とはいえ、実際の診察にあたってはこの判断は難しく、手術中に腱膜の厚さの違いなどで気づくこともしばしばあります。
眼科であれば初診時に視力を計測すると思うので問題ないのですが、大江橋クリニックでは初診時に視力測定をしないので、患者さんに視力の左右差を確認します。
左右差があればできれば使用中のメガネやコンタクトの度数を聞くか、おおよその視力について尋ねておきます。
左右で大きな差がある場合、良い方の目(固視眼)で常にものを見ているため、あまり見えていない方の瞼が多少下がっている事があります。眼瞼下垂のある側の方が視力が良く、このため両側の眼瞼下垂と思ったら、実は反対側は視力は悪いが眼瞼下垂ではなかった、という事もあります。

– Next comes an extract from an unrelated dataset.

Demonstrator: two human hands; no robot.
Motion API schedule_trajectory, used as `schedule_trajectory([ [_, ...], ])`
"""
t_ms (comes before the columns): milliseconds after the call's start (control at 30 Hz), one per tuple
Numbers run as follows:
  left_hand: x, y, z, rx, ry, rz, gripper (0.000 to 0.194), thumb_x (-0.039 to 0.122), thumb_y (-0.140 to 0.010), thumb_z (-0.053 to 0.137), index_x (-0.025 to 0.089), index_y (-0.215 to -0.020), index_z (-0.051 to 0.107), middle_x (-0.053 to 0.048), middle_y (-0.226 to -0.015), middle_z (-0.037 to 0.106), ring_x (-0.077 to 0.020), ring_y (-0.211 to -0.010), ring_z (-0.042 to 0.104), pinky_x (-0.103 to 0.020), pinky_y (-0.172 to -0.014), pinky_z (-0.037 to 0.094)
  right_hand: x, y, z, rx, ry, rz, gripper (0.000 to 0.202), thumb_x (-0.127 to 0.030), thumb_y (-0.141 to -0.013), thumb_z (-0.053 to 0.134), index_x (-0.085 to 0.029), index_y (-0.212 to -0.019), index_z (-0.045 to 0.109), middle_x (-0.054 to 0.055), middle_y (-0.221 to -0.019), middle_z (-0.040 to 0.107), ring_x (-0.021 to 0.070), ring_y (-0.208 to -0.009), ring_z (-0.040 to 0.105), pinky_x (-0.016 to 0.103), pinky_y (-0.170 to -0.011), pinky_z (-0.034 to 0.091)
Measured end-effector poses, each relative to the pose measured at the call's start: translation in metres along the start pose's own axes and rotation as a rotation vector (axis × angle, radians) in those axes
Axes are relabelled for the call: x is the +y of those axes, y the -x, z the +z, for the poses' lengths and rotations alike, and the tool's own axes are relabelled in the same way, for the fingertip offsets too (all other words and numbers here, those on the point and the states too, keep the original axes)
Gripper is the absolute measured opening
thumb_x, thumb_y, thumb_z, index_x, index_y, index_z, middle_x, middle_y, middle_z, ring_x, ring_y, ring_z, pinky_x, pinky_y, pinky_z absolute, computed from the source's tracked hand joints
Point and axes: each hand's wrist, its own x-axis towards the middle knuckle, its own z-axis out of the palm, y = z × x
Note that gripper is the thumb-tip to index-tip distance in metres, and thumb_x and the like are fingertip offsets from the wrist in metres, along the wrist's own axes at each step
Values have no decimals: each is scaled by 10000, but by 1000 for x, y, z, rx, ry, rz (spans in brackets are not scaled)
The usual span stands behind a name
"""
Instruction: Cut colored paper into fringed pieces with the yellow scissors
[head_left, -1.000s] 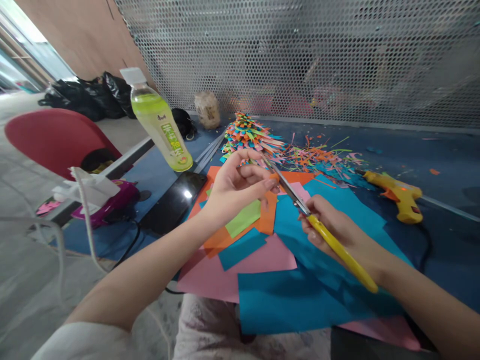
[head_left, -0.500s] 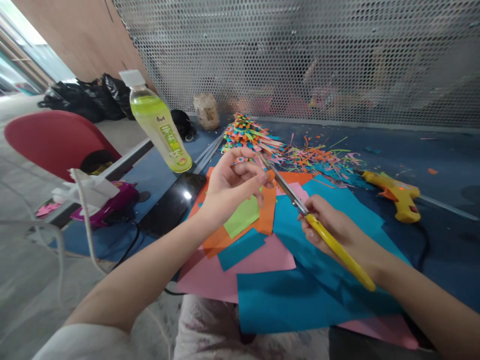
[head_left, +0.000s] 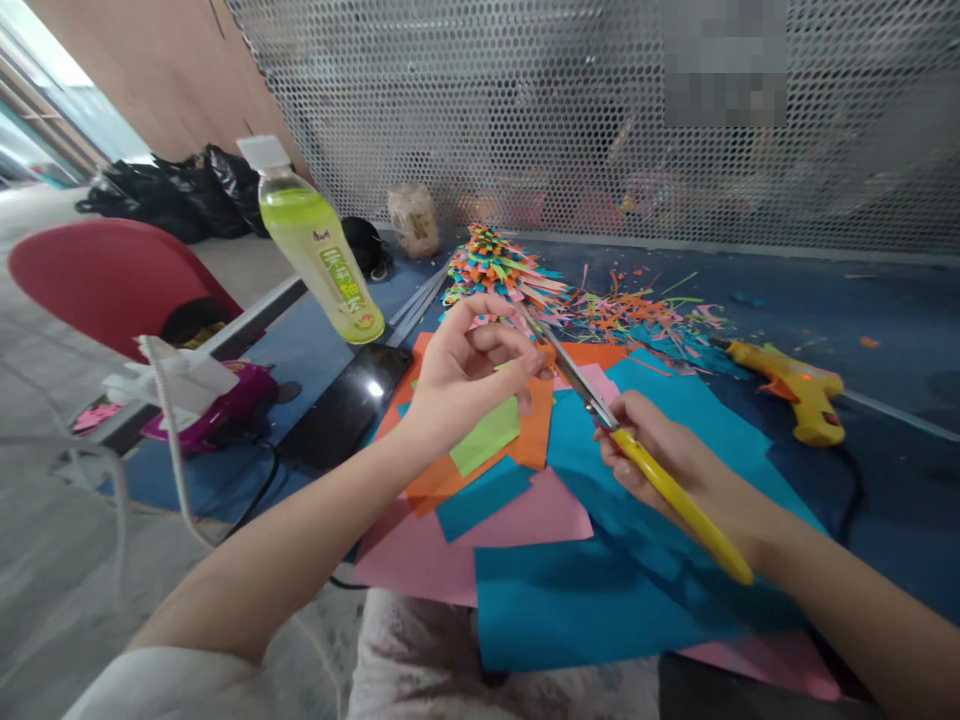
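My left hand (head_left: 469, 375) is raised over the paper, thumb and fingertips pinched on a small orange paper piece (head_left: 550, 356) that is mostly hidden. In my right hand (head_left: 660, 455) is a pair of scissors (head_left: 675, 505) with yellow handles. Their blades point up and left, the tips beside my left fingers and close to the orange piece. Under both hands lie blue paper sheets (head_left: 555, 605), pink paper (head_left: 517, 520), orange paper (head_left: 534, 425) and a green piece (head_left: 487, 435). Behind my left hand stands a cone of many-coloured paper strips (head_left: 491, 262).
Paper shreds (head_left: 637, 315) are scattered right of the cone. A yellow glue gun (head_left: 806, 390) lies at the right. To the left are a black phone (head_left: 345, 400), a drink bottle (head_left: 322, 255) and a purple device (head_left: 240, 400). Perforated metal (head_left: 525, 120) closes off the back.
Less of the orange piece shows at my left fingertips than before. Both hands and the scissors have hardly moved.
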Motion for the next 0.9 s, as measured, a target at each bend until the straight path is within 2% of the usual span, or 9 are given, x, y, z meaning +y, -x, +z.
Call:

時には下がっている方の瞼を手などで押さえて持ち上げてみると、固視眼が交代し反対側の瞼が下がって、こちらも眼瞼下垂であったことがわかる場合もあります。一通りの視診に終わらず、詳細に観察することで、左右差が本質的なものか一時的なものかを判断する事ができます。
10代から二十代前半の患者さんの場合、アトピー性皮膚炎などで瞼を常に擦っていたような場合を除きあまり皮膚は延長しておらず、眉の位置もあまり上がっていないので、皮膚切除は通常行わないか、2ミリ程度の調整で済む事が多いです。
しかし30代以降ではほとんどの方で皮膚は数ミリ以上伸び、目と眉の位置も離れてきています。眼球の大きさがほぼ全ての人でほとんど変わらないように、正常な瞼の大きさも計測値としてはほとんど全ての人で一致します。そこからずれた分だけ皮膚を切除すると、多くの場合自然な形に戻す事ができます。大江橋クリニックでは実際の手術に当たっては、切開直前にカリパーという計測器で瞼の各場所を測ってマーキングしますが、術前に目分量でつけた印と、クリニックで決めている標準の数値によるマーキングとで1ミリ以上ズレることはほとんどありません。
計測通りにマーキングしそのラインに忠実に切開することで、ほぼ全ての方にその人の生まれ持った自然な重瞼ラインを見つけ出して手術する事ができます。